Every line from the start of the records below to the line containing "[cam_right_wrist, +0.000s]" should be retyped exactly, that line included, and no others.

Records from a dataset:
=-=-=

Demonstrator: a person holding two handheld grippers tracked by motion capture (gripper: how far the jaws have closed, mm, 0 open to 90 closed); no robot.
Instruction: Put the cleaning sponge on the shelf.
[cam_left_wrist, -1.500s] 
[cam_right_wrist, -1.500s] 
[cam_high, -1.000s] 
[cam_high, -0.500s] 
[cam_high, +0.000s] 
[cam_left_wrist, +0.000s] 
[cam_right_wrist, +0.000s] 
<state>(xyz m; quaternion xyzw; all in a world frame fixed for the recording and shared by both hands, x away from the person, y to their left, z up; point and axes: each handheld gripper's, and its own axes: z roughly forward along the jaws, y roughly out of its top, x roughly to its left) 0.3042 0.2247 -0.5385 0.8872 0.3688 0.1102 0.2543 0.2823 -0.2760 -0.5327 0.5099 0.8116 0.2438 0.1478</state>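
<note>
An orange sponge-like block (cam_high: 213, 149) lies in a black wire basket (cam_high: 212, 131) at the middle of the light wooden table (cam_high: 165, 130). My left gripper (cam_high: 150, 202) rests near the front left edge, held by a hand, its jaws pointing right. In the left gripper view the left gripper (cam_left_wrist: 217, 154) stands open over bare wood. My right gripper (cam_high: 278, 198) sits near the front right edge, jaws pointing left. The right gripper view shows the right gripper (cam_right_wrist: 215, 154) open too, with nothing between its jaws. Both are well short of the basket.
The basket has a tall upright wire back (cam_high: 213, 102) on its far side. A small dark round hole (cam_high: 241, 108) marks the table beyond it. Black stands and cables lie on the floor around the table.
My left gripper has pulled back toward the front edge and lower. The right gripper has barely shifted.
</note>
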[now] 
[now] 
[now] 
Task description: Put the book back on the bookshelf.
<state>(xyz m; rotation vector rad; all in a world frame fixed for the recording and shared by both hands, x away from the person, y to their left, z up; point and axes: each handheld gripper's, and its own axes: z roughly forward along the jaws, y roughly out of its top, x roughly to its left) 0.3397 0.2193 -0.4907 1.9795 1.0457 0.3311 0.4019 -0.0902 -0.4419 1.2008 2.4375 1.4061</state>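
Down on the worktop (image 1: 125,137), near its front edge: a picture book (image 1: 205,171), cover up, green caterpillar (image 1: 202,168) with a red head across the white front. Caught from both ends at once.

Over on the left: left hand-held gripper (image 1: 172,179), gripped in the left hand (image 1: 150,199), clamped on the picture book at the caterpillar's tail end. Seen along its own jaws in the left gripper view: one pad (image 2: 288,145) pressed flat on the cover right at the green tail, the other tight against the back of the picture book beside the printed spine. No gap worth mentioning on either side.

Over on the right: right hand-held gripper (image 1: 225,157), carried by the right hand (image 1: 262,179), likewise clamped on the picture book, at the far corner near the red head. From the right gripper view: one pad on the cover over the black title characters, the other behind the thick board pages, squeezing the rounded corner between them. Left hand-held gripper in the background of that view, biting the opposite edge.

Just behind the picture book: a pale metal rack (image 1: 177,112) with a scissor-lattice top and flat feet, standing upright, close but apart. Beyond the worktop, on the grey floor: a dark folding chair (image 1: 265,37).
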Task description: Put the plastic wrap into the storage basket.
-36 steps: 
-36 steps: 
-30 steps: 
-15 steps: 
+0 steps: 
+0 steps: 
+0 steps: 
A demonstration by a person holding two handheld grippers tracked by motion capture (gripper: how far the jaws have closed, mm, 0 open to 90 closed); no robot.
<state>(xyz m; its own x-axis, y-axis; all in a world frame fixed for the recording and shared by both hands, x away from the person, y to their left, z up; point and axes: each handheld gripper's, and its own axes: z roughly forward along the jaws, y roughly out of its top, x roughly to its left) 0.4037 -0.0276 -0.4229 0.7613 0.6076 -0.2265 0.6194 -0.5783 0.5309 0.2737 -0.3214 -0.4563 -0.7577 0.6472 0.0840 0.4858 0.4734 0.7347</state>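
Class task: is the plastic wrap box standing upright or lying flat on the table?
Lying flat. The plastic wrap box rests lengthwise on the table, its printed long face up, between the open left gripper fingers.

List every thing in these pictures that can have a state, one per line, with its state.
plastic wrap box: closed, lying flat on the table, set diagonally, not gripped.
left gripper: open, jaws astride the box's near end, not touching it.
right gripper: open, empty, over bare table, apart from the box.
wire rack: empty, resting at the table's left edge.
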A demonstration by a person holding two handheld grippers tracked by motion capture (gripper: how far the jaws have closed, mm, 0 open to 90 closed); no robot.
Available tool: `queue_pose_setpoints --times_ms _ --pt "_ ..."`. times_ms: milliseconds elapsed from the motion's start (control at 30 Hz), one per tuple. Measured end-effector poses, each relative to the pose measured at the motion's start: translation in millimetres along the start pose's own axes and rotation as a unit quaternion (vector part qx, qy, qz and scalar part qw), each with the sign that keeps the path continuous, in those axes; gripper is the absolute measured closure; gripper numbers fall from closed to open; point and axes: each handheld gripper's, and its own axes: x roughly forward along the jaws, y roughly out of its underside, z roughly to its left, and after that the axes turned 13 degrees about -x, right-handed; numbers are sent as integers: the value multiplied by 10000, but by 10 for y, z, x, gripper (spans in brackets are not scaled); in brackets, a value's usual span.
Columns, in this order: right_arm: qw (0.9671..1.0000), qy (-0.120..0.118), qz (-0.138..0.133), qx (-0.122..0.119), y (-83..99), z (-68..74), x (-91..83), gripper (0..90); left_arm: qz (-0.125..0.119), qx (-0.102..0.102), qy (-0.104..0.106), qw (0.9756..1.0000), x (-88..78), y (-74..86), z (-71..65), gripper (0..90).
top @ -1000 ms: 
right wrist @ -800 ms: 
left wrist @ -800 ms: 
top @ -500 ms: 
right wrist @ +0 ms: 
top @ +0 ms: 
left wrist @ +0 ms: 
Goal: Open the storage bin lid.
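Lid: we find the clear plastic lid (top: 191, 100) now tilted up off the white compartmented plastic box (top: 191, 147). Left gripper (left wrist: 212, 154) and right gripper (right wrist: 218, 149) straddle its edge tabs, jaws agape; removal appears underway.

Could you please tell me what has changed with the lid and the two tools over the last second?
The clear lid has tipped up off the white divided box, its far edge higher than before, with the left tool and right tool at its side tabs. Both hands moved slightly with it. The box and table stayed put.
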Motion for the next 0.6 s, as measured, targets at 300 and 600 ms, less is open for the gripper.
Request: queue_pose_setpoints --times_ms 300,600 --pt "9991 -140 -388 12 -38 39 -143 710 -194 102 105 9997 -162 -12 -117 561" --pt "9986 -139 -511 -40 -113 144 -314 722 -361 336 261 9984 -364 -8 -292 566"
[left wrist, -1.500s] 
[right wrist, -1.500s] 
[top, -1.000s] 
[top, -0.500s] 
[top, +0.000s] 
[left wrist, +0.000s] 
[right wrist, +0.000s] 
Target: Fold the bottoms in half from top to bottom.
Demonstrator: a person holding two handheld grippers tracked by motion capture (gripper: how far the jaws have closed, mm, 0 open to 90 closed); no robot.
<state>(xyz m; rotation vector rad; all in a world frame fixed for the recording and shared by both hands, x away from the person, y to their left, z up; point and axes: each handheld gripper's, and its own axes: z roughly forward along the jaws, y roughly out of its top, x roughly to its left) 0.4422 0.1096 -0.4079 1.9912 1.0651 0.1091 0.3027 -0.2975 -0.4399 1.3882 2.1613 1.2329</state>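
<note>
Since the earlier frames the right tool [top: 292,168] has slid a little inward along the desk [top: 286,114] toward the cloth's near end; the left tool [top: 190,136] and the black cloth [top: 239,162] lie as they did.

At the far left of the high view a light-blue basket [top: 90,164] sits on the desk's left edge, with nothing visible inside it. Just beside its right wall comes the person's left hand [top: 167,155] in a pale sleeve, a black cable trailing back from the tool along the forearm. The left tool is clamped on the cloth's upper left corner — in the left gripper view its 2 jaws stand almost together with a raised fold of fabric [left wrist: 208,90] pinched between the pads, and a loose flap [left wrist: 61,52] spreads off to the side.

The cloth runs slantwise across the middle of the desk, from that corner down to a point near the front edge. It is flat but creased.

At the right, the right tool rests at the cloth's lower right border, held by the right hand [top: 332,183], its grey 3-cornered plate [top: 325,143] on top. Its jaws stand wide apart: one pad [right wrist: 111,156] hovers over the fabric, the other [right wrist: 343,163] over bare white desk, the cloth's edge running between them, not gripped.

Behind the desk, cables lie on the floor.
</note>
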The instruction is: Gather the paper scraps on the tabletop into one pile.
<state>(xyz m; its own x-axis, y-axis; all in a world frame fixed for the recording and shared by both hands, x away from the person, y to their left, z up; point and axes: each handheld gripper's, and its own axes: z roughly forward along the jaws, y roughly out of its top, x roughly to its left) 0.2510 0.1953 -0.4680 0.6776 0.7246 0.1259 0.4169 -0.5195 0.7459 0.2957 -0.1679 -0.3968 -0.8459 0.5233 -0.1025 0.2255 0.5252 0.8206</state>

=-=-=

TASK OUTPUT:
Demonstrator: a person holding two handheld grippers tracked by motion capture (gripper: how far the jaws have closed, mm, 0 open to 90 closed); no robot.
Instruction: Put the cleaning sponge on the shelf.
[cam_left_wrist, -1.500s] 
[cam_right_wrist, -1.500s] 
[cam_high, -1.000s] 
[cam_high, -0.500s] 
[cam_high, +0.000s] 
[cam_left_wrist, +0.000s] 
[cam_right_wrist, +0.000s] 

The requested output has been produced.